Die Rom-III-Kriterien [14 ]
Für mindestens 3 Tage pro Monat während der vergangenen 3 Monate rezidivierende abdominelle
Schmerzen oder abdominelles Unwohlsein[6 ] in Assoziation mit mindestens 2 der folgenden Faktoren:
Besserung der Beschwerden nach der Defäkation[7 ],
Beginn der Beschwerden in Assoziation mit einer Änderung der Stuhlfrequenz7 ,
Beginn der Beschwerden in Assoziation mit einer Änderung der Stuhlkonsistenz7 .

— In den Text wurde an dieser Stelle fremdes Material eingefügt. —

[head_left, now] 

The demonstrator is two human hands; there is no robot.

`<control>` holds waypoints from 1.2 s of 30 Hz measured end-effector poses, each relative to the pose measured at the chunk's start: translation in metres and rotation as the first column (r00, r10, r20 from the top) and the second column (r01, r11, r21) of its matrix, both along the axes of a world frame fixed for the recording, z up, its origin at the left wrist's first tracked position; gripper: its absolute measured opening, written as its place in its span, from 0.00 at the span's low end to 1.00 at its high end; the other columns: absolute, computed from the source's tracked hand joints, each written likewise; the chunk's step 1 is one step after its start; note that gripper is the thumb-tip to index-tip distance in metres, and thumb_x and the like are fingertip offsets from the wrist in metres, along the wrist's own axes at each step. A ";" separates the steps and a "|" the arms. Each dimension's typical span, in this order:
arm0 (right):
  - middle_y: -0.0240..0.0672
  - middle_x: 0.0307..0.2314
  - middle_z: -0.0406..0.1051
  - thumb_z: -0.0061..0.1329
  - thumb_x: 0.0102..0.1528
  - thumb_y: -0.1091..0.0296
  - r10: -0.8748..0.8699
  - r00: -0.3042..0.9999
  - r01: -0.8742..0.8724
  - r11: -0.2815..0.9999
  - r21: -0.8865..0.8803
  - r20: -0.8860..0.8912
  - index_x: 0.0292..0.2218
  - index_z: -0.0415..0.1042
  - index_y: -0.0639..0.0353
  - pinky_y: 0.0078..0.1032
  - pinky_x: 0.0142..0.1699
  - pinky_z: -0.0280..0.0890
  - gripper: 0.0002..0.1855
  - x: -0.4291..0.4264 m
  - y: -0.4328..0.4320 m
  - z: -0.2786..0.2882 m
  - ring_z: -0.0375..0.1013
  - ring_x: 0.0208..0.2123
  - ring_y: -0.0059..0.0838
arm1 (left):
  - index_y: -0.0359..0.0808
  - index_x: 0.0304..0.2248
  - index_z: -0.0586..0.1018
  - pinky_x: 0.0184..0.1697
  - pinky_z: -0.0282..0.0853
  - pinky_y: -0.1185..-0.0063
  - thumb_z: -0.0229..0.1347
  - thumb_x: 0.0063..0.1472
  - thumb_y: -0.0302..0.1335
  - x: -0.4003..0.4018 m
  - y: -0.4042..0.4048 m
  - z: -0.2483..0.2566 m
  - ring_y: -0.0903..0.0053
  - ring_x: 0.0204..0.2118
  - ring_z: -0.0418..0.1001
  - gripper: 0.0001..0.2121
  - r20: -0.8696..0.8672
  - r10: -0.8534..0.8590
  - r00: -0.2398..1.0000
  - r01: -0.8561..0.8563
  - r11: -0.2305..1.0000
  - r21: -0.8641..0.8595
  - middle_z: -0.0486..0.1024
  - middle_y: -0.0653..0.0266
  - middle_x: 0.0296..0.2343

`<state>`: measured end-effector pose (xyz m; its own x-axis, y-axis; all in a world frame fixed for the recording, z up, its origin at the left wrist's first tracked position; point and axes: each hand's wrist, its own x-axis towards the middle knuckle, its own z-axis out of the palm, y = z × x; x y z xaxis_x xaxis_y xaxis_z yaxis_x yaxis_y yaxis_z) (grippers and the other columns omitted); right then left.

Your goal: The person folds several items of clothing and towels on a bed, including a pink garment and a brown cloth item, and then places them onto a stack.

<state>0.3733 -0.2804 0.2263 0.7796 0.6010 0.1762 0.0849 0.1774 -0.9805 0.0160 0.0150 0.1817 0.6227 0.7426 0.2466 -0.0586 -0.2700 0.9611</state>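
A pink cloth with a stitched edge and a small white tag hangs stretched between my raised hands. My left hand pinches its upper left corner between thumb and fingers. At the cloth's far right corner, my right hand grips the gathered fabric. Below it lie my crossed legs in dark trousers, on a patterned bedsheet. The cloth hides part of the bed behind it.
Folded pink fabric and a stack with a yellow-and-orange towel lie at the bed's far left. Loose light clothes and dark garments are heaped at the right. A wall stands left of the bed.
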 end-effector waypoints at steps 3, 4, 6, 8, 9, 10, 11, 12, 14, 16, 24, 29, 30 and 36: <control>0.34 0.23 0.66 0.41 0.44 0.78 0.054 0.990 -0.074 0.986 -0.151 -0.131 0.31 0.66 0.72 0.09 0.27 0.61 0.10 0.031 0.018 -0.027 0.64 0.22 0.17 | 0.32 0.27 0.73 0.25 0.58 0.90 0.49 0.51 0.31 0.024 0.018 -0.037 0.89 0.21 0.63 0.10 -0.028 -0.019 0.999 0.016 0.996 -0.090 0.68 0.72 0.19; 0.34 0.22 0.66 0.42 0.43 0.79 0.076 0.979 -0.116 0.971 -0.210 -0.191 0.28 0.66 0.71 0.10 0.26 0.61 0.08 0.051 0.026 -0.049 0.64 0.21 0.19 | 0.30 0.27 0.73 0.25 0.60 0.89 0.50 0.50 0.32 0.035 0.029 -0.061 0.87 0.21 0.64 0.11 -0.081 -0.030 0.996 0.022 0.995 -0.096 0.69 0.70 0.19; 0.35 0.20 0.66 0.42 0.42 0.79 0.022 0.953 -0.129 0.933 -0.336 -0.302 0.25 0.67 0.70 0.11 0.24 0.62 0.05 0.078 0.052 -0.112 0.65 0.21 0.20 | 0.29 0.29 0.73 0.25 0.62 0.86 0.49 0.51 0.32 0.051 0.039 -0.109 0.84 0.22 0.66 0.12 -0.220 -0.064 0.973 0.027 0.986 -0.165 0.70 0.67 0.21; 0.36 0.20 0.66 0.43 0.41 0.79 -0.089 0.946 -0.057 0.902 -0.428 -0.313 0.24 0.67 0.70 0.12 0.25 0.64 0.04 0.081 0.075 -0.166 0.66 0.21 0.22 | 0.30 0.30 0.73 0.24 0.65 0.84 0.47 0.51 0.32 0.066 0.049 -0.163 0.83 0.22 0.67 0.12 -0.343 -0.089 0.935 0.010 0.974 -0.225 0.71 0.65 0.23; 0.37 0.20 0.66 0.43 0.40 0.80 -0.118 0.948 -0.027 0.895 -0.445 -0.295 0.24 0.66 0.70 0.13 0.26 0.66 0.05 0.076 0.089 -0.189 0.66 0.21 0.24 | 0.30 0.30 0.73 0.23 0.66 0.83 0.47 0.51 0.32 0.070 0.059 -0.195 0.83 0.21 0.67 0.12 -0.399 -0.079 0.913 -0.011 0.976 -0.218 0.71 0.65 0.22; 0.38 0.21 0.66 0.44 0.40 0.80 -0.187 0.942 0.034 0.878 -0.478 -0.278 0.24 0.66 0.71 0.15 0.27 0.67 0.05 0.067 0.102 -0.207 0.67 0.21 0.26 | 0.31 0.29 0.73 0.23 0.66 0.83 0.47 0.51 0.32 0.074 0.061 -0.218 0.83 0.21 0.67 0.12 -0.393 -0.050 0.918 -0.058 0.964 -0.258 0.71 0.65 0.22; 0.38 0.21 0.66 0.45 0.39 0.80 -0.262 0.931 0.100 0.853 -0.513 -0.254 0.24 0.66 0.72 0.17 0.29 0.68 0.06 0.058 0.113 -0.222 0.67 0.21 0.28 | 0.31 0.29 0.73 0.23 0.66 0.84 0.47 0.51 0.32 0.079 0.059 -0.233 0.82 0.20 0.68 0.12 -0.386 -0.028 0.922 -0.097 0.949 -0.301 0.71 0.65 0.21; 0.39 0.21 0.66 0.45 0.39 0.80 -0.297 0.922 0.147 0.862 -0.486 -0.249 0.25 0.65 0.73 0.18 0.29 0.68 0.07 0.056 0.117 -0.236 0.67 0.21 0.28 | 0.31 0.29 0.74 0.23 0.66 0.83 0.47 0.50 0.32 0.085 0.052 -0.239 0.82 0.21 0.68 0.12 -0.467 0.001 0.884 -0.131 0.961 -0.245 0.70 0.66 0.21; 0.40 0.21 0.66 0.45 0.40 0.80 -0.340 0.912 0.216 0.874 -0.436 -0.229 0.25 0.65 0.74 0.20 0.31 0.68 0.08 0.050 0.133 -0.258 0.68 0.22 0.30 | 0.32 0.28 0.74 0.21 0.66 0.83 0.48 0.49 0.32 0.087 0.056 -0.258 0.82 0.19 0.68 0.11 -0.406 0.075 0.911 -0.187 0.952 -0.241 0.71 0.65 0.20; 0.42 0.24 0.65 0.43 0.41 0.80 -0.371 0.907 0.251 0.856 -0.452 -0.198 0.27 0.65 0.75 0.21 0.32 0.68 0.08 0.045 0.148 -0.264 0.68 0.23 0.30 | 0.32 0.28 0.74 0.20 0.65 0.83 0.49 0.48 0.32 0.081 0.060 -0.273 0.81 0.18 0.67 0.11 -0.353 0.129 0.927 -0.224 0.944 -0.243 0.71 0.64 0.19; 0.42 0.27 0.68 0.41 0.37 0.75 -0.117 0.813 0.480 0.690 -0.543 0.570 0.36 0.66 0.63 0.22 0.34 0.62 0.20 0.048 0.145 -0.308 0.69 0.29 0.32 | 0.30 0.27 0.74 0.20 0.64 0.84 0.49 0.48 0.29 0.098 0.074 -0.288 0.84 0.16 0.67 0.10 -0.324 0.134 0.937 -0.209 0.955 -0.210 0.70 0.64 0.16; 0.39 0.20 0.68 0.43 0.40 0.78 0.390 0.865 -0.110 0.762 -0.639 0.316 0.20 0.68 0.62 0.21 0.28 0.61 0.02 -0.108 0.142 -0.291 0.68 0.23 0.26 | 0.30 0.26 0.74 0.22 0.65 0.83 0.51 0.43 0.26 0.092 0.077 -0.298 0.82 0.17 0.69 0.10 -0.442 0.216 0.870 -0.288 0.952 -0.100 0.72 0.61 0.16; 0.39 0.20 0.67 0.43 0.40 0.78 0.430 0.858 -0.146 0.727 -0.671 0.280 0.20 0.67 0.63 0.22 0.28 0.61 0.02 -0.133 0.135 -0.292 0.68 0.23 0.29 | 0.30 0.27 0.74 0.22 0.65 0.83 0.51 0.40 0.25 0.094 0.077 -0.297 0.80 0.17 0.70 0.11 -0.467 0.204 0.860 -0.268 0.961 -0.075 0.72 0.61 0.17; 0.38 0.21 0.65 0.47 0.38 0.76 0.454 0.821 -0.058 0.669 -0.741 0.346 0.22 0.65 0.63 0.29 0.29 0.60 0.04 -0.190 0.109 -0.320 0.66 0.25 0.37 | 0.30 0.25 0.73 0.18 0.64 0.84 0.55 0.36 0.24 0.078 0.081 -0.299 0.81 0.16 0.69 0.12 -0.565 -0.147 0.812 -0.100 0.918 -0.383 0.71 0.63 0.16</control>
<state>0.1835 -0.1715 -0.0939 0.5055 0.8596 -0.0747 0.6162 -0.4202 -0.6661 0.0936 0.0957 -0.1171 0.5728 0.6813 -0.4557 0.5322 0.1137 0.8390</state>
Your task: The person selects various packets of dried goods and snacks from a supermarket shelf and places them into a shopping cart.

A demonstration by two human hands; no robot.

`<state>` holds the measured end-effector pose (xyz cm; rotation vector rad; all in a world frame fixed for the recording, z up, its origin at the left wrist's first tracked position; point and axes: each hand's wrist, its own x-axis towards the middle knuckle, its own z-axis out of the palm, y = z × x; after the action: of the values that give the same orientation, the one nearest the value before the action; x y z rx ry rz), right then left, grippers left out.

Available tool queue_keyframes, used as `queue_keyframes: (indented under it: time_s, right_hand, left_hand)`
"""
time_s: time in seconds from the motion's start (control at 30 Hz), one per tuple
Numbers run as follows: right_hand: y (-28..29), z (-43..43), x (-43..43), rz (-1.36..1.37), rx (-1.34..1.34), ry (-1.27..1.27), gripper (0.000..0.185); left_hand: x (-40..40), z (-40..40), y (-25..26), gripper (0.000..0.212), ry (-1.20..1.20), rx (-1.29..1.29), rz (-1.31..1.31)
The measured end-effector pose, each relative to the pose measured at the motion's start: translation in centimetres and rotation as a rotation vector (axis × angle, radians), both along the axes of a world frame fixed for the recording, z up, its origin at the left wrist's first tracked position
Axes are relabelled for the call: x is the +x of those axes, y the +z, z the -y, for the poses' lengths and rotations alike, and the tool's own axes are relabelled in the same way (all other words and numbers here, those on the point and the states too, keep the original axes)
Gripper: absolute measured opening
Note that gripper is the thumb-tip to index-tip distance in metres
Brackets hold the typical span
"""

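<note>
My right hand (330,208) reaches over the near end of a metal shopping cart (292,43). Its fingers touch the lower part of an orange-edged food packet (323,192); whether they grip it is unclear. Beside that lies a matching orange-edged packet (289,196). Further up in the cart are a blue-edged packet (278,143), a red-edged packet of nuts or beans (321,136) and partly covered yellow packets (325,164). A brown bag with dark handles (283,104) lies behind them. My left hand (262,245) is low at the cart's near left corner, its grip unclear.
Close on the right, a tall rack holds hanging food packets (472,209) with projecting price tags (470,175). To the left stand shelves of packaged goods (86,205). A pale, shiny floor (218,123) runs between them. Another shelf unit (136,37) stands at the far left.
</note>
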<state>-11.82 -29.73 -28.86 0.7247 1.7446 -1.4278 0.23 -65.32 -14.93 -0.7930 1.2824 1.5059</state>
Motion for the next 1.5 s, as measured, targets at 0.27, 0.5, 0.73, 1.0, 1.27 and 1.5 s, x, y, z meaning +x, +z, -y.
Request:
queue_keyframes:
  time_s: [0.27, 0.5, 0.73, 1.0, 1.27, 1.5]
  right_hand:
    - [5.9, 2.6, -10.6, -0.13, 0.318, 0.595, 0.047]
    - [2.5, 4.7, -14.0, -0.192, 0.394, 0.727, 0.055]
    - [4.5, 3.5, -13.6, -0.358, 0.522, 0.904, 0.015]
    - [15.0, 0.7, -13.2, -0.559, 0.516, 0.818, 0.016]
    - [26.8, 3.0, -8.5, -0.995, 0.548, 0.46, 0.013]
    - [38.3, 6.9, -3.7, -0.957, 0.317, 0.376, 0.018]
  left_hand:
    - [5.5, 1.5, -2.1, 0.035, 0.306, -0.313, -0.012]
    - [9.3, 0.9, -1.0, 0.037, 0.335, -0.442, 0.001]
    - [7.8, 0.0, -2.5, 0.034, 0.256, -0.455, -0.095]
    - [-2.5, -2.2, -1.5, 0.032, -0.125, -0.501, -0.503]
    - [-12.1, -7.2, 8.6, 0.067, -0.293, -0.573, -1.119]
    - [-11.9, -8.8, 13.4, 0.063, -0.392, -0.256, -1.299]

Symptome, die darüber hinaus die Diagnose Reizdarmsyndrom stützen:
abnorme Veränderung der Stuhlfrequenz (< 3 Stuhlgänge pro Woche oder > 3 Stuhlgänge
pro Tag),
abnorme Veränderung der Stuhlkonsistenz (hart/klumpig oder breiig/wässrig),
mühsame Stuhlentleerung mit starkem Pressen,
gesteigerter Stuhldrang,
Gefühl der inkompletten Stuhlentleerung,
peranaler Schleimabgang,
Blähungen oder Gefühl der abdominellen Distension.